§ **WORK ORDER**:
Your output should be the lines from the start of the data through the line containing "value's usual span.", exactly and nothing more.

§ **DATASET CONTENT**:
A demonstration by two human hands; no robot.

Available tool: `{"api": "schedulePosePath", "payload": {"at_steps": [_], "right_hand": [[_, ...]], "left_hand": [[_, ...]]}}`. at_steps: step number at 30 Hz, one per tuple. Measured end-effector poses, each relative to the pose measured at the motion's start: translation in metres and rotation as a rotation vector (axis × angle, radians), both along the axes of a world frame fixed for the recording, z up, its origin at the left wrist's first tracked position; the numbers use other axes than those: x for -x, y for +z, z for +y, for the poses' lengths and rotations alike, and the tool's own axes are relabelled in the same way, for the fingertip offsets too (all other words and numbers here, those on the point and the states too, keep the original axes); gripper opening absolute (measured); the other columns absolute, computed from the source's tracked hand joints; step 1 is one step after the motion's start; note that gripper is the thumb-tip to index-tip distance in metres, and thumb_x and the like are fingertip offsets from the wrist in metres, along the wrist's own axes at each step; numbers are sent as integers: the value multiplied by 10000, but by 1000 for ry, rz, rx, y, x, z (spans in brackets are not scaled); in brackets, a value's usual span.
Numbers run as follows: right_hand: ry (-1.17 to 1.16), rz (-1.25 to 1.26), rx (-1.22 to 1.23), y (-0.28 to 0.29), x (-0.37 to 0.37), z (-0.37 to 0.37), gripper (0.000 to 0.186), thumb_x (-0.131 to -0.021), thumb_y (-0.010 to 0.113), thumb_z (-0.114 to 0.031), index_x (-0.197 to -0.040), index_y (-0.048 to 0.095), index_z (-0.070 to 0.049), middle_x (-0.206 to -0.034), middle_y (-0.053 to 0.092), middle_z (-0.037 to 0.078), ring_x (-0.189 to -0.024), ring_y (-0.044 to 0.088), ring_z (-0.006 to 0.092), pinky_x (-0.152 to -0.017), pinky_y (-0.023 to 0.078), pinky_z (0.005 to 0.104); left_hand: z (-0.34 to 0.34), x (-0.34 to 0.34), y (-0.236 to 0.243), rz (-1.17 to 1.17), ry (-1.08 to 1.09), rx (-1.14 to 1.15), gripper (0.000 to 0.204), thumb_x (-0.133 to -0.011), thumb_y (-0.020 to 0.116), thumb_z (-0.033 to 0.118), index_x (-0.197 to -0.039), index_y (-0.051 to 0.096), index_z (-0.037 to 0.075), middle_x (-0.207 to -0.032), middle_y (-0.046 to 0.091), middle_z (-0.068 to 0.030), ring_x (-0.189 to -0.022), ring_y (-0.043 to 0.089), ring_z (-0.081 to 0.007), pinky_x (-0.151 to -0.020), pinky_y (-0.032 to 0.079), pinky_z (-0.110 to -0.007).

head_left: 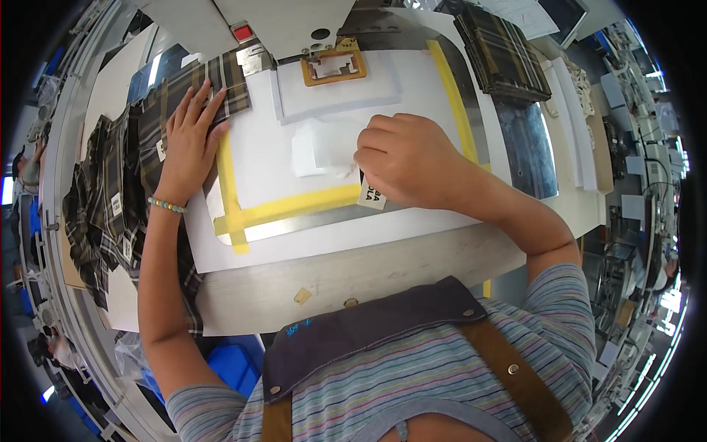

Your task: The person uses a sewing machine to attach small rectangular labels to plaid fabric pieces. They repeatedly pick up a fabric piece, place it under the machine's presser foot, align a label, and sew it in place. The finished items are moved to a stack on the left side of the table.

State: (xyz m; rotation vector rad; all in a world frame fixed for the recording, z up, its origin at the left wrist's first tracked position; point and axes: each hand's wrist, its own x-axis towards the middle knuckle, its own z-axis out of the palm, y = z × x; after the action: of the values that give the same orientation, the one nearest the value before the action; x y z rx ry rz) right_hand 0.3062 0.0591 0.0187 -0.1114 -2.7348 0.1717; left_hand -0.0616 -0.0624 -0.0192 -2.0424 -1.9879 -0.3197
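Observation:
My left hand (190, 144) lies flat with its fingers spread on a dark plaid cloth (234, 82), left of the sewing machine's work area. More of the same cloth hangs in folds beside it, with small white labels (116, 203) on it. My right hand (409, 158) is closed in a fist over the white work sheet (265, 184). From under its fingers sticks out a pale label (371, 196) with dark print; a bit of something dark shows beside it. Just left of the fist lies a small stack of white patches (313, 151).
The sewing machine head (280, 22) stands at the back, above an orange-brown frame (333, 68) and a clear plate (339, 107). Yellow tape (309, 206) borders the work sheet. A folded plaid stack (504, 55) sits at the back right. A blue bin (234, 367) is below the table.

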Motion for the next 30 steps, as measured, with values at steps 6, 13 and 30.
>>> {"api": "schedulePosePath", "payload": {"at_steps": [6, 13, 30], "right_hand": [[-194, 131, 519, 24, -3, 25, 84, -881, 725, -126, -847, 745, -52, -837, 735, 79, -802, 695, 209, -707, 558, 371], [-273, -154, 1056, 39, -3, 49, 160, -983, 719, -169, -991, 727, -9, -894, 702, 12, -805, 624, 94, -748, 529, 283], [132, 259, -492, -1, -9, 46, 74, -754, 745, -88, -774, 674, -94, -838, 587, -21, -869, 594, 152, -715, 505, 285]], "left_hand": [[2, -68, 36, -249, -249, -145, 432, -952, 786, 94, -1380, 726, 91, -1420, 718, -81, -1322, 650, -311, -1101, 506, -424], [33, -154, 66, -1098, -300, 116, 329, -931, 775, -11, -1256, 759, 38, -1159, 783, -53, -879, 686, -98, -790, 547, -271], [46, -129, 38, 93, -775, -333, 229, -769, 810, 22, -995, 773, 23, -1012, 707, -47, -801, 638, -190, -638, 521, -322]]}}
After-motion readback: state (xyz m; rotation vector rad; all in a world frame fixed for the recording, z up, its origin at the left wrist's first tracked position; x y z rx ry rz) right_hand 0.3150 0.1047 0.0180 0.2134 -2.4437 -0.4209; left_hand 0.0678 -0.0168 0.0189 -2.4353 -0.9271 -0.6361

§ **EXERCISE RESULT**:
A demonstration by two human hands; no robot.

Available tool: `{"api": "schedulePosePath", "payload": {"at_steps": [_], "right_hand": [[_, ...]], "left_hand": [[_, ...]]}}`. at_steps: step number at 30 Hz, one per tuple. Measured end-effector poses, each relative to the pose measured at the motion's start: translation in metres and rotation as a rotation vector (axis × angle, radians), both along the axes of a world frame fixed for the recording, z up, its origin at the left wrist's first tracked position; the numbers use other axes than those: x for -x, y for +z, z for +y, for the poses' lengths and rotations alike, and the tool's own axes are relabelled in the same way, for the fingertip offsets too (all other words and numbers here, those on the point and the states too, keep the original axes); gripper opening absolute (measured); the other columns absolute, computed from the source's tracked hand joints; step 1 is one step after the motion's start; note that gripper is the thumb-tip to index-tip distance in metres, and thumb_x and the like are fingertip offsets from the wrist in metres, along the wrist's own axes at each step; numbers are sent as integers: the value multiplied by 10000, but by 1000 for ry, rz, rx, y, x, z (spans in brackets are not scaled); in brackets, a value's usual span.

The output has been completed.